What’s going on?
The FTSE 100 is undergoing its quarterly reshuffle this week, and the injection of a few big names could give Britain’s biggest index a new lease of life.
What does this mean?
The FTSE 100 comprises the UK’s biggest public companies by value, and its performance helps investors gauge the health of both corporate Britain and the wider economy. But since company fortunes can turn on a dime, the FTSE is regularly updated to reflect stocks whose total market values have risen and boot out those whose values have dropped.
Both supermarket chain Morrisons and aerospace component-maker Meggitt are expected to join the party, having seen their stocks shoot up after takeover news. Dechra Pharmaceuticals too: the veterinary drug company’s shares are up more than 50% this year – a true testament to the lockdown pup-splosion. They’ll be taking spots from broadcasting giant ITV and engineering group Weir – both of which underperformed the FTSE 100 by nearly 10% last quarter – along with Just Eat Takeaway.com. That’s not because of its value, mind you: the FTSE just ruled that the food delivery platform is Dutch rather than British.
Why should I care?
The bigger picture: So much for a “new economy”.
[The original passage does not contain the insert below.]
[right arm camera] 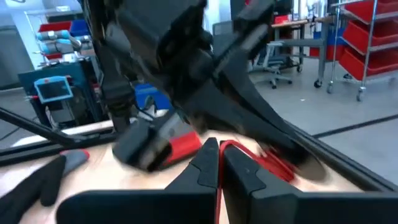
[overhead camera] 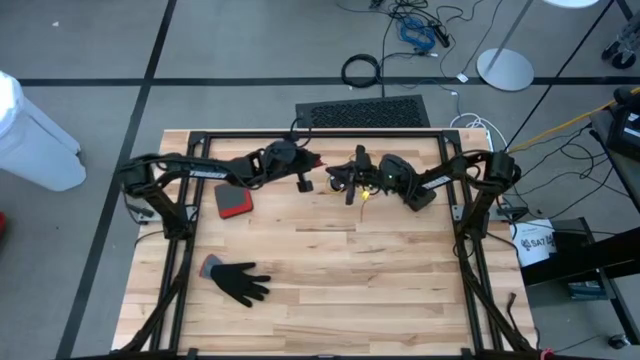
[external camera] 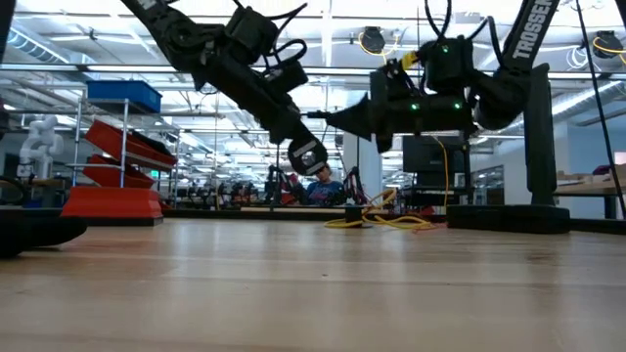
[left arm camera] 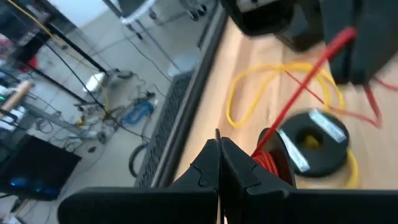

Tech firms already represent a much smaller proportion of the FTSE 100 than they do of the equivalent American and German indexes, and Just Eat Takeaway.com’s elimination will only make matters worse. But at least the FTSE isn’t short on healthcare: the sector is already the index’s biggest, and it’s set to get bigger when Dechra joins the squad.
For markets: Keep an eye on funds.
Billions of dollars are invested in funds that passively track the FTSE 100, which means those funds are forced to invest in any stock new to the index. That’s why some keen-eyed investors might’ve bought into certain high-performing UK companies ahead of this week’s rebalancing, hoping they’d profit once the passive funds buy up their stocks to reflect the updated index.